* **Exercise prompt**
Every record below, from first to last, should be copied exactly; leave the pictures out.

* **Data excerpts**
::::
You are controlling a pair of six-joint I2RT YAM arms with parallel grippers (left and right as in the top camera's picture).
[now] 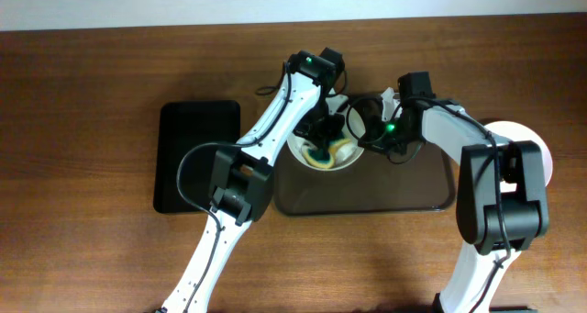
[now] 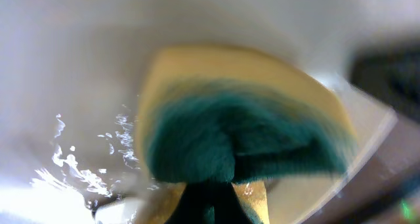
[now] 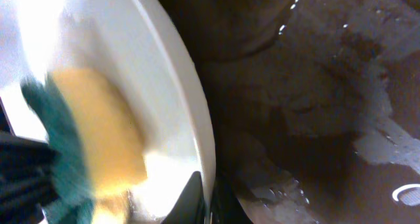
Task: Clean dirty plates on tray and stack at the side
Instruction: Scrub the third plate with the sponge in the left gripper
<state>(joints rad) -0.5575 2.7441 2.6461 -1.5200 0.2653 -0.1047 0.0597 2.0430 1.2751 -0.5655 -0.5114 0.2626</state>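
Up at 10 o'clock on the glossy dark-brown rectangular tray [image 1: 404, 189], our left gripper [image 1: 323, 131] clamps a yellow-green sponge [image 2: 243, 138] onto 1 small round white plate [image 1: 301, 153]; right gripper [image 1: 365, 134] pinches its rim.

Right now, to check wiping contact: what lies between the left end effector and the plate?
A yellow-and-green sponge, held against the white plate; the left wrist view shows it, though blurred.
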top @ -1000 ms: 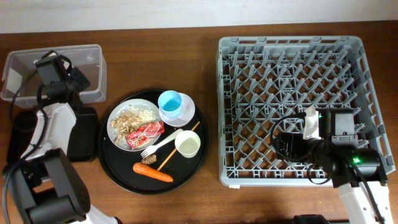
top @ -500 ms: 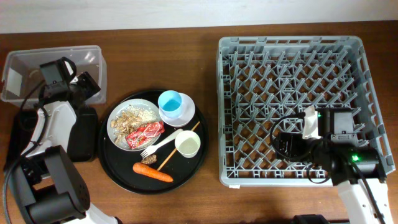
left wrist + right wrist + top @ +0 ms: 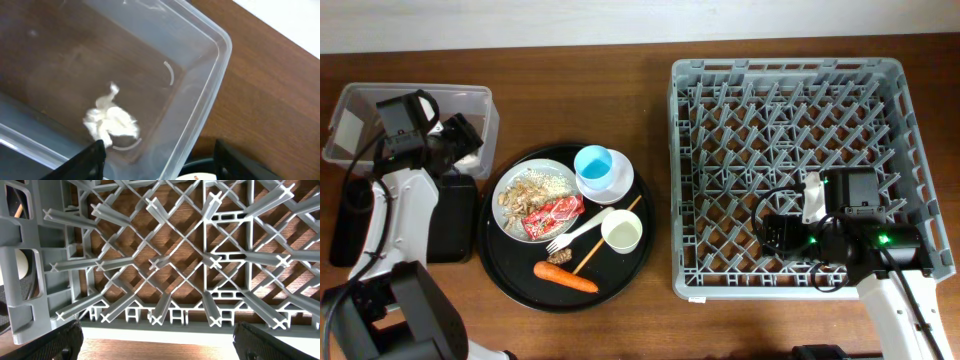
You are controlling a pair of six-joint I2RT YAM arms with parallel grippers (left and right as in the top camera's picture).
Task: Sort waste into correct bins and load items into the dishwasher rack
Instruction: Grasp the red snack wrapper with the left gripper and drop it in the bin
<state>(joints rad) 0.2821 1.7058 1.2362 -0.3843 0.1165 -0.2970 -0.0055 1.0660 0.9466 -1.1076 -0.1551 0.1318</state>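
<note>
At the far left of the overhead view, the clear plastic box [image 3: 360, 112] is placed against the table's back-left area. The white scrap [image 3: 110, 122] is seen lying on the floor of this box (left wrist view). The left gripper [image 3: 160, 165] is held above the box's right part; its fingers [image 3: 90, 160] are spread apart with nothing between them, and the scrap lies below them, released.

Just in front of the box, the shallow black rectangular tray [image 3: 455, 222] is partly covered by the left arm.

To the right, the round black tray [image 3: 518, 275] carries the remaining things. The beige food scraps [image 3: 530, 188] and the crumpled red wrapper [image 3: 553, 214] are held on the white plate [image 3: 502, 205]. The light-blue cup [image 3: 592, 163] is seated in the white bowl [image 3: 620, 182]. The white fork [image 3: 578, 232] and the wooden chopstick [image 3: 588, 258] are laid beside the cream cup [image 3: 622, 231]. The small brown lump [image 3: 558, 258] and the orange carrot [image 3: 565, 277] are positioned at the tray's front.

The grey dishwasher rack [image 3: 790, 60] is located at the right. The right gripper [image 3: 772, 235] is suspended over its front part, with its fingers [image 3: 50, 340] fully parted and gripping nothing
</note>
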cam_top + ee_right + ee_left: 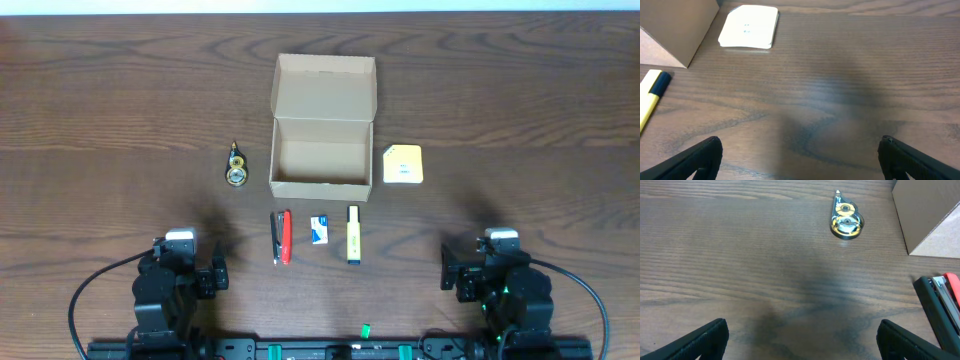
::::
* **Reply to the task**
You are controlling a pair of six-joint I2RT YAM arms with parallel grippers (left and right as in the top camera's picture).
[now] 
[now] 
[now] 
Task: Clean dirty plates on tray and stack at the side
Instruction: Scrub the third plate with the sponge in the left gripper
<state>(joints rad) -0.5575 2.7441 2.6461 -1.5200 0.2653 -0.1047 0.0597 2.0430 1.2751 -0.5655 -0.5114 0.2626</state>
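Up at 10 o'clock on the glossy dark-brown rectangular tray [image 1: 404, 189], our left gripper [image 1: 323, 131] clamps a yellow-green sponge [image 2: 243, 138] onto 1 small round white plate [image 1: 301, 153]; right gripper [image 1: 365, 134] pinches its rim.

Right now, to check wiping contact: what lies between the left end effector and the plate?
A yellow-and-green sponge, held against the white plate; the left wrist view shows it, though blurred.
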top @ -1000 ms: 
top @ -500 ms: 
left wrist + right wrist + top @ +0 ms: 
You are controlling a pair of six-joint I2RT YAM arms with parallel grippers (left and right as in the top camera's picture).
Task: Sort waste into correct bins and load items into the dishwasher rack
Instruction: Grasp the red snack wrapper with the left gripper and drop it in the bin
<state>(joints rad) 0.2821 1.7058 1.2362 -0.3843 0.1165 -0.2970 -0.0055 1.0660 0.9466 -1.1076 -0.1551 0.1318</state>
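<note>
At the far left of the overhead view, the clear plastic box [image 3: 360, 112] is placed against the table's back-left area. The white scrap [image 3: 110, 122] is seen lying on the floor of this box (left wrist view). The left gripper [image 3: 160, 165] is held above the box's right part; its fingers [image 3: 90, 160] are spread apart with nothing between them, and the scrap lies below them, released.

Just in front of the box, the shallow black rectangular tray [image 3: 455, 222] is partly covered by the left arm.

To the right, the round black tray [image 3: 518, 275] carries the remaining things. The beige food scraps [image 3: 530, 188] and the crumpled red wrapper [image 3: 553, 214] are held on the white plate [image 3: 502, 205]. The light-blue cup [image 3: 592, 163] is seated in the white bowl [image 3: 620, 182]. The white fork [image 3: 578, 232] and the wooden chopstick [image 3: 588, 258] are laid beside the cream cup [image 3: 622, 231]. The small brown lump [image 3: 558, 258] and the orange carrot [image 3: 565, 277] are positioned at the tray's front.

The grey dishwasher rack [image 3: 790, 60] is located at the right. The right gripper [image 3: 772, 235] is suspended over its front part, with its fingers [image 3: 50, 340] fully parted and gripping nothing
</note>
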cam_top + ee_right + ee_left: 

What appears above is the complete answer to the exercise.